First find the line with "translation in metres" in the entries below, then set down exactly every line through the line with "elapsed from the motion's", that line included.

Supplied material:
• • • • •

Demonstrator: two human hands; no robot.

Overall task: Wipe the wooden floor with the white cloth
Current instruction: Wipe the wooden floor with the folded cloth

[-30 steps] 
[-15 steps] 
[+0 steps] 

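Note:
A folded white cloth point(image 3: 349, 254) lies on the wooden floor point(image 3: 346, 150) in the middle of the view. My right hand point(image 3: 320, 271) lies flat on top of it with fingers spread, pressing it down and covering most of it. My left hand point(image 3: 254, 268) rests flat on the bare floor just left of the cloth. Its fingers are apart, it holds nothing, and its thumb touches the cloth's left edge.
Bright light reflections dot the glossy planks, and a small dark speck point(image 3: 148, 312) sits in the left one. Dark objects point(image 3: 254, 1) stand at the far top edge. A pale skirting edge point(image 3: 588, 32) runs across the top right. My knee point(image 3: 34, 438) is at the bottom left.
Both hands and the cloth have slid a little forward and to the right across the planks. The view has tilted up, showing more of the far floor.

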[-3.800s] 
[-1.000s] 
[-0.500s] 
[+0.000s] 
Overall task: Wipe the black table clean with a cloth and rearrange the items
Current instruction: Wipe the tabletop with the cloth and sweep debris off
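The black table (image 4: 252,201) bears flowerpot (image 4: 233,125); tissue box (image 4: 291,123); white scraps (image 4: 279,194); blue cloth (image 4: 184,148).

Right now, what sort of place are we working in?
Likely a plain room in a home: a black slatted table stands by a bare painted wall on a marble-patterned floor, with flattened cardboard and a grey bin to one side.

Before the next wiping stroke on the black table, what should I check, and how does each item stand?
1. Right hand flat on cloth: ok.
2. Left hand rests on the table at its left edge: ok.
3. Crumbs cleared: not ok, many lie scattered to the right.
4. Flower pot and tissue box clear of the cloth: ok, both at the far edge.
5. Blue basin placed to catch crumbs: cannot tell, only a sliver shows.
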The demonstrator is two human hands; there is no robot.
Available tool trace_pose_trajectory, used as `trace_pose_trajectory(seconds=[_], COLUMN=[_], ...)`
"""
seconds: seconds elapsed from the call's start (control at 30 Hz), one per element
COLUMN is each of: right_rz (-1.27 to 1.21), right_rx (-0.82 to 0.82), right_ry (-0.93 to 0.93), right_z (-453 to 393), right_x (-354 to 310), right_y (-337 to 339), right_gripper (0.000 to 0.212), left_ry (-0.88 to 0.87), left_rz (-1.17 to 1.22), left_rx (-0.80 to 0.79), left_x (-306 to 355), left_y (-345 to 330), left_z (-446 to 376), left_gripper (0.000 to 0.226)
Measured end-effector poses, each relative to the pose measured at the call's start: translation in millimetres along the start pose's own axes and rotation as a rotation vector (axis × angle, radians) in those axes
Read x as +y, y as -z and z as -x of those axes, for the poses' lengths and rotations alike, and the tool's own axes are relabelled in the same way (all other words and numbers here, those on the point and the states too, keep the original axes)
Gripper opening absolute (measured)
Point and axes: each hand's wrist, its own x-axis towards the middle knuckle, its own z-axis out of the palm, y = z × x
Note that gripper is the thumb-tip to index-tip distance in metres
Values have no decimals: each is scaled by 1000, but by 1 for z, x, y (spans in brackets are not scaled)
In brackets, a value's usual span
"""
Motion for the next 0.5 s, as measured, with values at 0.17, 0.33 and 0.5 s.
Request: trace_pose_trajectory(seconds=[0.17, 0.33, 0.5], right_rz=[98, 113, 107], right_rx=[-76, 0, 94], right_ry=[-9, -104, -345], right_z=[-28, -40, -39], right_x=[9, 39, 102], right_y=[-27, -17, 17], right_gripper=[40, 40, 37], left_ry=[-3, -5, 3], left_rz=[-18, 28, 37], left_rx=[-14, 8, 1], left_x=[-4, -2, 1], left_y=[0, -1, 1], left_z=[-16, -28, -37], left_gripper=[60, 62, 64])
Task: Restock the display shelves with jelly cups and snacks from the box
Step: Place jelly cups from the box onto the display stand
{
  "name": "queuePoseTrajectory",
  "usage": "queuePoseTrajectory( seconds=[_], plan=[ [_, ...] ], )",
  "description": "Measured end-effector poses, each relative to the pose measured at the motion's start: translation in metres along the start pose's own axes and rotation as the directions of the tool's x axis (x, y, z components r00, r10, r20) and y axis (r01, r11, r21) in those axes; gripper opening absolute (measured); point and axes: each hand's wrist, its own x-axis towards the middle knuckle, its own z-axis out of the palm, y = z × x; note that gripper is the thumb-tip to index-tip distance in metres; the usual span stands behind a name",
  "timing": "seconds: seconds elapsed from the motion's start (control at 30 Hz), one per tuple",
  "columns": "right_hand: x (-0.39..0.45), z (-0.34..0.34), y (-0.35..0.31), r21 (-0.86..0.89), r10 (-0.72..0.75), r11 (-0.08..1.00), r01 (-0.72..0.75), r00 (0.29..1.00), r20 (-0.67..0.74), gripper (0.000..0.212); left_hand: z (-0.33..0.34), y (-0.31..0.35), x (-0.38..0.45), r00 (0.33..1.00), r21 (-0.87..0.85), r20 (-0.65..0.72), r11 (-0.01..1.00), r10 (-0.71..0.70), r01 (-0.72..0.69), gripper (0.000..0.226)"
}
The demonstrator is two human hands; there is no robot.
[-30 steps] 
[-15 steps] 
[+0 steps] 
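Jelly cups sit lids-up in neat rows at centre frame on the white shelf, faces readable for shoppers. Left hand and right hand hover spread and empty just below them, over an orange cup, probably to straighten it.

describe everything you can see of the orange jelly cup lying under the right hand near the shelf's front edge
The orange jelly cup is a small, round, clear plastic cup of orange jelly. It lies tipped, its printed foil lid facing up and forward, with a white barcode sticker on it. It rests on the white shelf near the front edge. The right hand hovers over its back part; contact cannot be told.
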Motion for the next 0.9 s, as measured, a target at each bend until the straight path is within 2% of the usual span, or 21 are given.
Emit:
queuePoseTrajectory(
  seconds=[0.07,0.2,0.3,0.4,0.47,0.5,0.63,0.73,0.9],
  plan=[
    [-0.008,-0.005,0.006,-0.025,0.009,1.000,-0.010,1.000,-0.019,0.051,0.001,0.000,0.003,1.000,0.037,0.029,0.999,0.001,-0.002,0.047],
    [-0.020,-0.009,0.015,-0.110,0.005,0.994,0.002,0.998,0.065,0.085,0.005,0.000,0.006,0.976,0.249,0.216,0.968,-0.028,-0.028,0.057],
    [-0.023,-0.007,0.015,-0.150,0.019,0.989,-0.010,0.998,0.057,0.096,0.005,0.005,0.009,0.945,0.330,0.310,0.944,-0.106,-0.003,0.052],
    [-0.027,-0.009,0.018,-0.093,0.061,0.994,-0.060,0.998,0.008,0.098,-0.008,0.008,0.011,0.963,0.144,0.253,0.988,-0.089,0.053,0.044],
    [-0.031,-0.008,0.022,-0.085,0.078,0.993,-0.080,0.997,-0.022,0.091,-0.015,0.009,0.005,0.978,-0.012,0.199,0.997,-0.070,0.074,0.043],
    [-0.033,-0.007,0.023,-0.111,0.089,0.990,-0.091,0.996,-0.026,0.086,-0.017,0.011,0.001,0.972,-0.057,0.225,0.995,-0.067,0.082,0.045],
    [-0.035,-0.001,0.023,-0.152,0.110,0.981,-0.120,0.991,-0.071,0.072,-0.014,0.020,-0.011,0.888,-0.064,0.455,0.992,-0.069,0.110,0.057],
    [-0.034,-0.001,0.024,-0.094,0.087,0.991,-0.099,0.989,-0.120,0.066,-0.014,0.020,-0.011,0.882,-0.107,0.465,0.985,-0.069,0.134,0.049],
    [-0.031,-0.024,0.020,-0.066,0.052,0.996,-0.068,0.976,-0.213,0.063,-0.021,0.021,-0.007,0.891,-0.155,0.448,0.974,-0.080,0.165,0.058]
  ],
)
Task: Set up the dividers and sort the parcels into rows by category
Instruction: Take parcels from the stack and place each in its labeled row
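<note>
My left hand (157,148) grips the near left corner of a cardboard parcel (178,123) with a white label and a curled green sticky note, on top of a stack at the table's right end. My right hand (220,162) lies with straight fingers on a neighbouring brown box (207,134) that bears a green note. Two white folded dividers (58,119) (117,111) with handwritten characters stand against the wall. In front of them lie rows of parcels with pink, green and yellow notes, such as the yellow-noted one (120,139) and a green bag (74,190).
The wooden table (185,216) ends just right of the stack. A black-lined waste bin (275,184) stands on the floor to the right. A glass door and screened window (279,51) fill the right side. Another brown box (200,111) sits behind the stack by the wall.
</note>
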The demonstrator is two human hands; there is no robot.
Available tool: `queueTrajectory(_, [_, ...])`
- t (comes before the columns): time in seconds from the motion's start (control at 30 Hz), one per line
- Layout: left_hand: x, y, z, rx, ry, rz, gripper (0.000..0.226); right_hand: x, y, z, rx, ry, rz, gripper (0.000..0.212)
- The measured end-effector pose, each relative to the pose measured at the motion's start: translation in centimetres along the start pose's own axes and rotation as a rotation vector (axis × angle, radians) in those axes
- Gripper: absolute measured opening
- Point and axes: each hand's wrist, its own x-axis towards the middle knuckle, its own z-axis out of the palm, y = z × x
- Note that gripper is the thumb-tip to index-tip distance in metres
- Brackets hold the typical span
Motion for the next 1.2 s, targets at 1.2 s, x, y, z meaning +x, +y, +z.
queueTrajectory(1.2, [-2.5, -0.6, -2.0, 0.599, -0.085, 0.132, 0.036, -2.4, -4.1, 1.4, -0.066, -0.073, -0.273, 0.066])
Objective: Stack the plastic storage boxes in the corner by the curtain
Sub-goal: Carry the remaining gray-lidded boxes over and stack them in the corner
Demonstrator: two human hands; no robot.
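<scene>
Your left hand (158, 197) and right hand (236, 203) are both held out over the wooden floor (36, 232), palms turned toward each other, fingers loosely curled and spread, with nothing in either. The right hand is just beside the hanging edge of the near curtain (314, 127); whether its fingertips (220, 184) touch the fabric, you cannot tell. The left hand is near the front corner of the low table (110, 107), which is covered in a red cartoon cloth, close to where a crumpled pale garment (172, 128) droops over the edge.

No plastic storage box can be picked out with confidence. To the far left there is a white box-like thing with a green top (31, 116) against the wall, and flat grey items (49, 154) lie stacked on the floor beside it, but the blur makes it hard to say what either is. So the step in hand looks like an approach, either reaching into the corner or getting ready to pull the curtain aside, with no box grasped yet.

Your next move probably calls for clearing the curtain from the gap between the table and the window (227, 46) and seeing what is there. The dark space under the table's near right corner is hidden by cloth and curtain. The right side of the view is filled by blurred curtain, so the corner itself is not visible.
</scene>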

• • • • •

Solution to this problem:
  "description": "Measured end-effector poses, each relative to the pose measured at the motion's start: translation in metres along the start pose's own axes and rotation as the directions of the tool's x axis (x, y, z components r00, r10, r20) and y axis (r01, r11, r21) in those axes; gripper opening absolute (measured); point and axes: each hand's wrist, its own x-axis towards the middle knuckle, its own z-axis out of the palm, y = z × x; note that gripper is the thumb-tip to index-tip distance in metres; the usual span stands behind a name",
  "timing": "seconds: seconds elapsed from the motion's start (control at 30 Hz), one per tuple",

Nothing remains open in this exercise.